En el último año, Amanda ha dado más de 80 charlas en 25 países. Ha creado una ONG, Global Enrichement Foundation, con programas escolares en Somalia. El 11 de junio de 2015, la víspera de su cumpleaños, supo que Ali Omar Ader, alias "Adam", uno de sus torturadores, el "negociador", había sido arrestado en un aeropuerto canadiense. Tuvo entonces "la impresión de que la tierra se desplomaba". Le hicieron falta meses para que aceptara prestar testimonio en su proceso judicial, previsto para octubre de 2017.
Hoy, está "feliz de que haya justicia, de que sienta aunque solo sea un poco a qué sabe eso por lo que yo he pasado... Es importante que me oiga". Seguramente, cuando los culpables sean condenados, podrá perdonar a la joven ingenua y ambiciosa que una vez fue.

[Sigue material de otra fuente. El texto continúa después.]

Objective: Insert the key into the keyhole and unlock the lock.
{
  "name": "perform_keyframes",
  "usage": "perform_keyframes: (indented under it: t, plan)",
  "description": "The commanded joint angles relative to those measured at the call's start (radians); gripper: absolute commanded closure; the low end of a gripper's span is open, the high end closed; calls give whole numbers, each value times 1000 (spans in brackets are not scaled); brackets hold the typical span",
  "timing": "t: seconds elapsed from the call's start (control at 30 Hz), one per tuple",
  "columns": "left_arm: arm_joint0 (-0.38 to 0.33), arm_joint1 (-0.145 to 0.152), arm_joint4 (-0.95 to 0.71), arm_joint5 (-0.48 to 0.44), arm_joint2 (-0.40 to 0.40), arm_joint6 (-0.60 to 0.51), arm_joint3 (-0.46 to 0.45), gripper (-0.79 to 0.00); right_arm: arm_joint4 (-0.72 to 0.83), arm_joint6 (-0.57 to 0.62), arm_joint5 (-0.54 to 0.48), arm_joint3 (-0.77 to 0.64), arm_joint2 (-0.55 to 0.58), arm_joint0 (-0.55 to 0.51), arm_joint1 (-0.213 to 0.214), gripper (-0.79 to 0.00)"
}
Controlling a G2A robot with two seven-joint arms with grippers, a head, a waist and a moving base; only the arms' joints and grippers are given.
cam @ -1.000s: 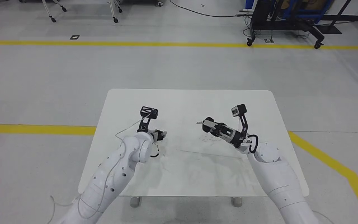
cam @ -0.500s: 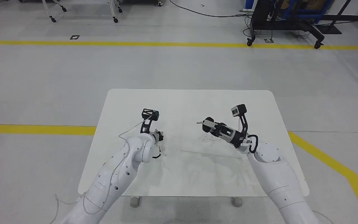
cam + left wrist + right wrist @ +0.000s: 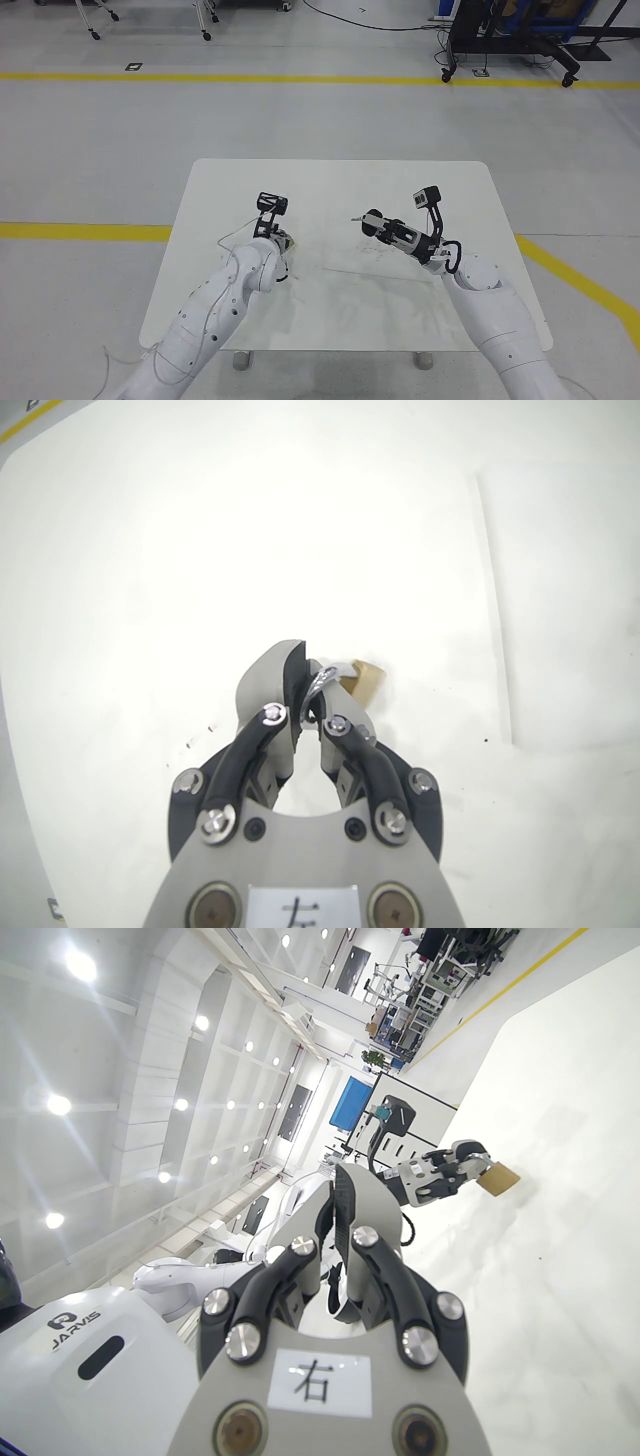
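A brass padlock hangs by its silver shackle from my left gripper, which is shut on the shackle just above the white table. In the top view that gripper is left of the table's middle. The right wrist view shows the padlock dangling off the far left gripper. My right gripper hovers right of centre, pointing toward the lock across a gap. Its fingers are pressed together, and a thin key tip sticks out of them.
A faint straight seam runs across the tabletop beyond the padlock. The table's front edge lies close to the arms' bases. A black cart stands far off on the floor behind.
The left wrist has turned and shifted slightly right, bringing the padlock closer under the arm. The right arm has kept still.
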Motion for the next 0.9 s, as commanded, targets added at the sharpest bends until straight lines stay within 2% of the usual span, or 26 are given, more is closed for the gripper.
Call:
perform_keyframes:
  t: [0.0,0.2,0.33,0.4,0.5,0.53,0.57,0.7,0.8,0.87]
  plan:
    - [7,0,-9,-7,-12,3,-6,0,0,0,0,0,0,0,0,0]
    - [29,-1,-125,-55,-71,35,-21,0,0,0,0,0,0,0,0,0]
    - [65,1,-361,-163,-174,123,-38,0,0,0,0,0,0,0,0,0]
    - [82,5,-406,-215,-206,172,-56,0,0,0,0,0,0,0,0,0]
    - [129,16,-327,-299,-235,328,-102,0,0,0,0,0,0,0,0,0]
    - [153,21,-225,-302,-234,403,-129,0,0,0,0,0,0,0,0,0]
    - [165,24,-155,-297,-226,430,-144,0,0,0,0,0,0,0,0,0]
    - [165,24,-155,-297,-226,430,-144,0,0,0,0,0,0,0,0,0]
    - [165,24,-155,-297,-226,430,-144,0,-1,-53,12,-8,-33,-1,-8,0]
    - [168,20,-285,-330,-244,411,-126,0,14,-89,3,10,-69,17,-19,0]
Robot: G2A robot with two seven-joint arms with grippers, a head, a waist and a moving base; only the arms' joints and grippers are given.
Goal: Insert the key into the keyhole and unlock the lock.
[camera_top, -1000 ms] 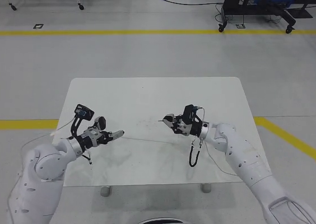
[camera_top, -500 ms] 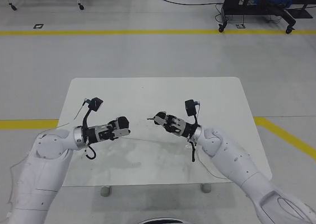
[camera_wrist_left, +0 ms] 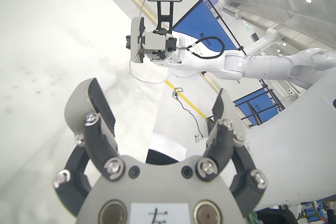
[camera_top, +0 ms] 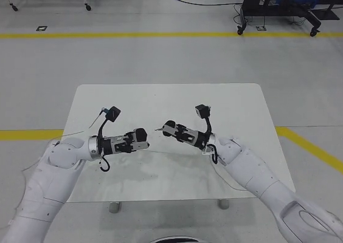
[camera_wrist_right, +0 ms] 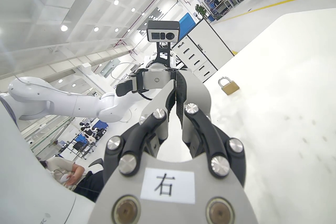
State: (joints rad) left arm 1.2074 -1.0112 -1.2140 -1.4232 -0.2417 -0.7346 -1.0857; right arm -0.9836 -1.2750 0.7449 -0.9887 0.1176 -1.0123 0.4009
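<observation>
Meeting over the middle of the one white desk (camera_top: pixel 232 103), the two arms point at each other in the top view. The left tool (camera_top: pixel 142 138) and the right tool (camera_top: pixel 163 129) stand tip to tip, near but apart, with the right one slightly farther from the robot. In the left wrist view, the left tool's two fingers are spread wide with nothing between them. Beyond them the right tool faces it, held above the desk with one small metal key (camera_wrist_left: pixel 137 52) pinched between its fingers. In the right wrist view, the right tool's two fingers are pressed together and the left tool is straight ahead of it. One brass lock (camera_wrist_right: pixel 227 86) with a silver shackle lies flat on the desk, off to one side and well apart from both tools.
</observation>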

Le gustaría perdonar también a esos hombres, "aunque no sea fácil. Algunos días, el perdón, como un punto en el horizonte, es fácil de alcanzar, otros no. Pero, más que cualquier otra cosa, es lo que me ha ayudado a avanzar".
Avanzar. Es la otra palabra mágica de Amanda, que repite como un mantra. Avanzar apoyándose sobre eso que descubrió en ella y que puede revelarse en cada ser humano: una combatividad y una fuerza insospechadas "que sacas desde lo más profundo, porque ante tal adversidad, no tienes otra elección".